On Sep 17, 2013, at 10:59 AM, Bruno Tréguier wrote:
Le 17/09/2013 à 16:32, Dan Langille a écrit :
$ openssl s_client -connect imaps.unixathome.org:993 -quiet depth=0 /description=P4s7A2l6clvQRRJ4/C=US/CN=imaps.unixathome.org/emailAddress=postmaster@unixathome.org
verify error:num=20:unable to get local issuer certificate verify return:1 depth=0 /description=P4s7A2l6clvQRRJ4/C=US/CN=imaps.unixathome.org/emailAddress=postmaster@unixathome.org
verify error:num=27:certificate not trusted verify return:1 depth=0 /description=P4s7A2l6clvQRRJ4/C=US/CN=imaps.unixathome.org/emailAddress=postmaster@unixathome.org
verify error:num=21:unable to verify the first certificate verify return:1
- OK [CAPABILITY IMAP4rev1 LITERAL+ SASL-IR LOGIN-REFERRALS ID ENABLE IDLE AUTH=PLAIN] Dovecot ready.
Somewhere, somehow, there is something vastly different and not working.
Hi,
Something is definitely wrong with your certificate chain.
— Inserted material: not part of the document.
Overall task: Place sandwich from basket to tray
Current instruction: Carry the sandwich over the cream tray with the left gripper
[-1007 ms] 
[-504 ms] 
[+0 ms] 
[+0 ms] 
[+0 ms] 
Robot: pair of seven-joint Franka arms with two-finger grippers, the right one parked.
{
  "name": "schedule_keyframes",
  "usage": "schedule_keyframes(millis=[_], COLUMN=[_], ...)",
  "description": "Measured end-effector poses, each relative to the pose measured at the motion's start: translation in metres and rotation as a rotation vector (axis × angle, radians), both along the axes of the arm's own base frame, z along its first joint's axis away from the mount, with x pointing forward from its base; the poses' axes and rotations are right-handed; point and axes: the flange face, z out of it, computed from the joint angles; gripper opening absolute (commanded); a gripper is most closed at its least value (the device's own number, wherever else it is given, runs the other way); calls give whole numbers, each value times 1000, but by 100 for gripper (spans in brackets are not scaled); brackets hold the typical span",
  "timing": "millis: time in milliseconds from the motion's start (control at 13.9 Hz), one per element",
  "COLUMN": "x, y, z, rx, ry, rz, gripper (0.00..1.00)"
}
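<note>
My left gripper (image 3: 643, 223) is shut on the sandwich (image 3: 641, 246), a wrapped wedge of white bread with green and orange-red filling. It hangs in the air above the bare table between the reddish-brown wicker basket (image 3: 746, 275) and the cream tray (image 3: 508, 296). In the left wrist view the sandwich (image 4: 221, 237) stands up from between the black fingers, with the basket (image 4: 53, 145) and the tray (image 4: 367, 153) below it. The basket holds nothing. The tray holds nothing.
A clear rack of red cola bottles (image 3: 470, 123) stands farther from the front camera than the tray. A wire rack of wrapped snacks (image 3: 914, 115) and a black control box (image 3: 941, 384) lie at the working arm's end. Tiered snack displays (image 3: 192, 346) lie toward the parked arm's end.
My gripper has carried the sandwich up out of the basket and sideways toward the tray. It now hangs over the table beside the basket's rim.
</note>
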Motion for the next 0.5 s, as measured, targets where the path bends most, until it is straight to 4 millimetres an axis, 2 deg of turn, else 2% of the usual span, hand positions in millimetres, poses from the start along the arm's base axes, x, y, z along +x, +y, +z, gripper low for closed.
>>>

The first certificate listed in your chain (depth 2) should be StartCom's root CA, bearing "CN = StartCom Certification Authority", the 2nd one (depth 1) should be the intermediate cert, bearing "CN = StartCom Class 1 Primary Intermediate Server CA" and the last one (depth 0) should be yours.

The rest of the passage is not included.